Странная штука, вот говорят – алкоголь туманит голову, а в то же время, именно с алкоголем многие вещи яснее становятся, вот как такое может быть? Говорят же – что у трезвого на уме, то у пьяного на языке, говорят, как о чём-то плохом… А так ли плохо не врать, говорить, что на сердце есть? Ну пусть даже не о лжи когда речь, о недоговорённости… Человек, когда рождённое на сердце через ум пропускает, многое запирает, не даёт ходу – то-то ему лишнее, а то-то неправильное… А ум человеческий несовершенный ведь…

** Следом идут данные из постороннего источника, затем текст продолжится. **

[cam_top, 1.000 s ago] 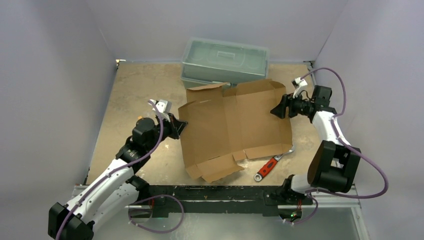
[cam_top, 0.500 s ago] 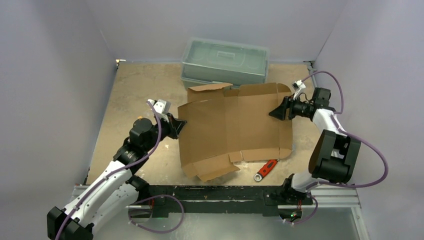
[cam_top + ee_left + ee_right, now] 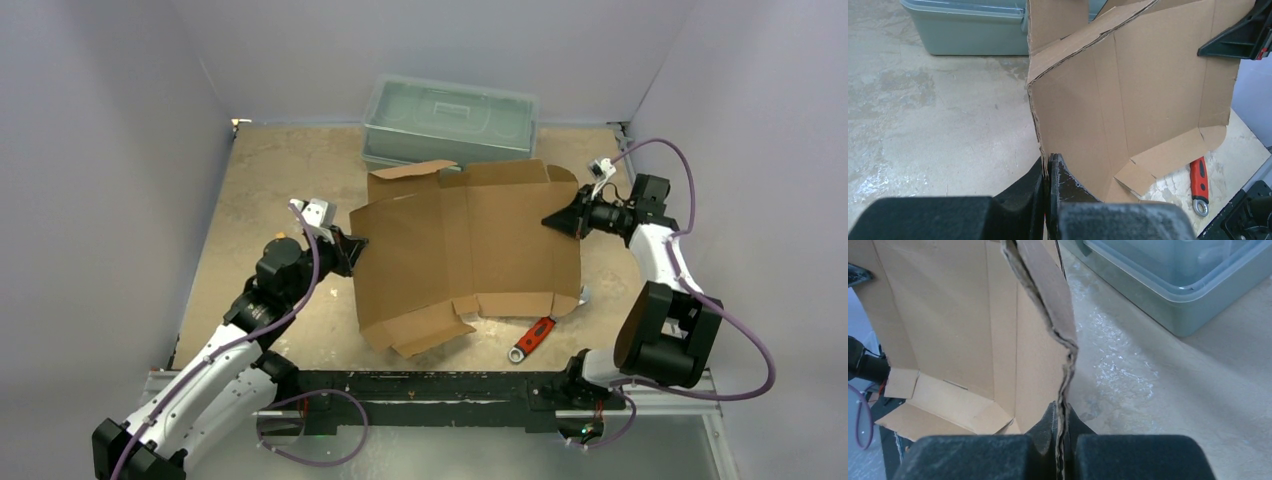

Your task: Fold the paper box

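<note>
Mid-table, paper box (image 3: 465, 250) lies as an unfolded sheet, partly lifted, creases running 12-to-6. Left gripper (image 3: 352, 248) is clamped tight on its 9 o'clock edge, right gripper (image 3: 553, 222) clamped tight on the 3 o'clock edge. Both arms equally near; next fold likely swings those side panels inward.

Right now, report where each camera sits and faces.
Top external: above and behind, looking down at the paper box; left arm, right arm show.
Left wrist: behind the left gripper, shut on the box's edge, looking rightward.
Right wrist: behind the right gripper, shut on the opposite edge, looking leftward.
Both wrist views share the toolbox.
</note>
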Robot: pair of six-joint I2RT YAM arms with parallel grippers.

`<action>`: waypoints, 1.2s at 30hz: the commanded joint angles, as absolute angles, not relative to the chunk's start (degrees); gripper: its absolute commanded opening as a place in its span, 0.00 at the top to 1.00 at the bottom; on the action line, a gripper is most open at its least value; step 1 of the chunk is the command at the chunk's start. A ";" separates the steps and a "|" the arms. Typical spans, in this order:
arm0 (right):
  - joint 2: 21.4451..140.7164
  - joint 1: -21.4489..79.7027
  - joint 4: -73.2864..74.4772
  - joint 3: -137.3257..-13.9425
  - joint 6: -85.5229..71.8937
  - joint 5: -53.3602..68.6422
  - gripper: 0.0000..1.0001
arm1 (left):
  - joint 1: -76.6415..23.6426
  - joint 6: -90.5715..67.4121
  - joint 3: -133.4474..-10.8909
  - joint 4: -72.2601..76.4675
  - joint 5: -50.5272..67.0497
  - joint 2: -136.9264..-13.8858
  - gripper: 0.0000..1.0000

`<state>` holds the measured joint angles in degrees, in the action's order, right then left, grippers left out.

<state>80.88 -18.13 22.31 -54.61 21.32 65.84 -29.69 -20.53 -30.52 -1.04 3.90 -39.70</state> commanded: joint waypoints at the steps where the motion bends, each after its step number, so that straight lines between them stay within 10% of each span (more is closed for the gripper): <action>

– Ты очень необычная девушка, Настя, и я когда думаю об этом, долго не могу потом выбросить из головы. Не в моей привычке у кого-то допытываться, но так иногда хочется понять, как ты получилась такая, откуда взялась… Не в том смысле, откуда… Я помню то, что ты рассказывала о своей жизни, словно я это смотрел, а не слушал – так ярко и с такой любовью ты это рассказывала. Так, что мне невольно даже стало стыдно.

– Что? За что?

– Если б я мог сказать о родных местах так же! Ты рассказывала так, словно ваше маленькое село, затерянное глубоко в тайге – единственное такое, сказочное. Словно там всё волшебно, каждое дерево и каждая травинка, и каждый не только человек – каждая корова или дворовая собака особенная, не знаю, как сказать… Наверное, так и только так нужно говорить о родине. Я же не то чтоб много где побывал, но я знаю, что мои родные места – такие же, как многие другие. Где я бывал, неизбежно встречал хотя бы что-то похожее, как дома, ну хотя бы дерево, или дом, или человека, похожего на моего соседа… Сперва это было как привязь, тянувшая назад, напоминало о доме и мучило тоской, а потом – странное дело, совсем наоборот. Как будто везде стал дом, и в то же время – больше уже нигде, но этого не жаль. Человек же не дерево, думал я, у него не корни, а ноги, которые ходят, и куда угодно пойти могут…

«Ох, милый ты и такой простой, Айвар… С любовью, говоришь. Знал бы ты, как можно полюбить, когда спасаешься от страха. Как можно ощутить любовь даже к стенам комнаты-тюрьмы в Екатеринбурге, когда должен покинуть её, а впереди – неизвестность, и на какой-то миг хочется, чтоб всё осталось по-старому… Любовь – это бегство от страха, да. Там мы боялись смерти или может быть, чего-то хуже смерти, и оттого любили, хоть и не осознавали этого, и этот дом, и этот сад, и даже этих грубых солдат, как всякий узник, наверное, любит свою камеру и своих надзирателей за то, что просыпаясь утром, видит всё это – это значит, жив, ещё день жив… Но что бы я тогда понимала в этом! И конечно, как я могла не полюбить это место, в самом деле волшебное…»

– Ну, ты зря думаешь, что у меня не так. То есть… Я ж меньше видела мест, чем ты! Видела деревню и тайгу, не с чем было сравнивать. А потом уже, в своём пути, я много всяких мест видела… Не выезжая никуда из своего околотка, родину, конечно, никогда не почувствуешь. А вот когда видишь другие места похожие и не хуже, тогда только понимаешь – всё это родина. Вот как ты, в общем-то, и сказал.

«А на самом-то деле плоховато это, наверное, надо взять на заметку… Получается, я старалась говорить так, словно я в самом деле там всю жизнь жила, и словами-то так получалось, а настроем не так. Не так люди говорят, когда с рождения где-то жили, а не несколько месяцев, меньше должно быть восторженности… Хорошо, что Айвар это по-другому понял».

– Вот тут я тоже всё думаю – ты хорошо жила. Родные места, родные люди… И можно было так и всю жизнь прожить. Тем более, было у тебя и там хорошее, прекрасное дело. Что же произошло? Ведь хоть сейчас мне кажется, что это совсем легко – вынуть корни и превратить их в ноги, но если вспомнить, мне-то пришлось. А ты сама…

Вот что тут ответить? «Вот знаешь, Айвар, есть один человек, и ты его, кстати, знаешь…»? Не сошлёшься же на смерть деда, на то, что мол, родных-то не осталось, так-то пришлые мы всё же там. Ну, и умер, ну, и осталась одна, но не так же?

Айвар, впрочем, в этот момент как раз решил, что без закуски всё же плохо, по крайней мере, Насте, ему-то ладно бы, сошло, и решил предпринять героическую вылазку – на кухню, за теми хотя бы замечательными грибочками.

– Я, конечно, замечательно буду выглядеть, если меня кто-нибудь застукает, но так-то – они ж это для меня собирали? Для меня. Хуже они ко мне всё равно относиться не будут, так? Завтра взамен куплю им чего-нибудь. Всё равно есть будут, хотя и из вежливости.